• Task goal:
Until you reach the line containing "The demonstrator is", reproduce each line of the listing exactly, please, and include that line as well.

• Supplied records:

★ ★ ★ ★ ★

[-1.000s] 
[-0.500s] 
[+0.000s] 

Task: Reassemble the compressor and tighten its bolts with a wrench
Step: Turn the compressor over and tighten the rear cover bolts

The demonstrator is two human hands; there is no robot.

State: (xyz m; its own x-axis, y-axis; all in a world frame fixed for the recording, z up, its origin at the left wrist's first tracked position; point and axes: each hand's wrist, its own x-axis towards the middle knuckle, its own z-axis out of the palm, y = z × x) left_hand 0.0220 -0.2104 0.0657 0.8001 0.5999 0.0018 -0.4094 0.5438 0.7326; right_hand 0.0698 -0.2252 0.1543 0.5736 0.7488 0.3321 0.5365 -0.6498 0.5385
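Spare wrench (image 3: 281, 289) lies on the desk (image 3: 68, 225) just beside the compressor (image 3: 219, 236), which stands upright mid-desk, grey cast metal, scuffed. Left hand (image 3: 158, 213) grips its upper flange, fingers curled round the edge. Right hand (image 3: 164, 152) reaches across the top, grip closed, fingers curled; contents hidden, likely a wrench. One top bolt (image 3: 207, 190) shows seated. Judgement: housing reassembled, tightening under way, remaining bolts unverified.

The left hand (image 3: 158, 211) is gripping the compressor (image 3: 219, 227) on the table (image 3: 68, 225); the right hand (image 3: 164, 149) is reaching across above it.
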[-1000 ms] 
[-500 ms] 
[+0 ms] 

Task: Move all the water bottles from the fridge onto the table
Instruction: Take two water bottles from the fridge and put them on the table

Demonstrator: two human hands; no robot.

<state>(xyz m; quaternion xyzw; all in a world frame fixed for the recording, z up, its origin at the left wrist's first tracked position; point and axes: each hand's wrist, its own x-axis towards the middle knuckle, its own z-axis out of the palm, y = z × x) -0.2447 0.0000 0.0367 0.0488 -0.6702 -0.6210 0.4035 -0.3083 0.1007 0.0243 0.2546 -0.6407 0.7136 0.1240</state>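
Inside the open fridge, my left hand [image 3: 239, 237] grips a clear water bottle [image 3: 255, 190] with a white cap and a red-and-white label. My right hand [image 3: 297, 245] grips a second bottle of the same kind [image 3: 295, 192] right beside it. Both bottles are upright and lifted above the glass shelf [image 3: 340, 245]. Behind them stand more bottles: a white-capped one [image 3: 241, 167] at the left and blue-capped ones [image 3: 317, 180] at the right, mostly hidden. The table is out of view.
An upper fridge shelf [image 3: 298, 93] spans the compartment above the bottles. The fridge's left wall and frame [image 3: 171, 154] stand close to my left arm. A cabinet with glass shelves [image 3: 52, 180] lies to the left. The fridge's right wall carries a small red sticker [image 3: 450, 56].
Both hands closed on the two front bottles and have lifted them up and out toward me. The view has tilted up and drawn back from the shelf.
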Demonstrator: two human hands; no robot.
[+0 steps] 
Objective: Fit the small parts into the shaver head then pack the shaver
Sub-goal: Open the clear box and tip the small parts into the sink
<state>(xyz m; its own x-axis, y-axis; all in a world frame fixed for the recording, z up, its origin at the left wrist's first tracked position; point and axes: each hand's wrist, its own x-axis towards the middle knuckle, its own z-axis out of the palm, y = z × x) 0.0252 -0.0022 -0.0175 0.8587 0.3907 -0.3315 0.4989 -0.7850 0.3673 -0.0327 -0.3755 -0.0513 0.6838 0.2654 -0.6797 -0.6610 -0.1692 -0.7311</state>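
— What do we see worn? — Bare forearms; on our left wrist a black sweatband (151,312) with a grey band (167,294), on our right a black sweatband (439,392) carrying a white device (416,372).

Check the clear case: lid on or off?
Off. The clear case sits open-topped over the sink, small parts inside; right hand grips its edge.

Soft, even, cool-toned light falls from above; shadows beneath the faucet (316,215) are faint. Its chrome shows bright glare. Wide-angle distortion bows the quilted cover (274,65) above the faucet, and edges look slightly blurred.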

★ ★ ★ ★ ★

• Result for this task:
[-1.000s] 
[-0.500s] 
[+0.000s] 

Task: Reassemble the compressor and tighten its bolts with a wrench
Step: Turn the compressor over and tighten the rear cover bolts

The demonstrator is two human hands; there is no robot.

Now the exercise is finished.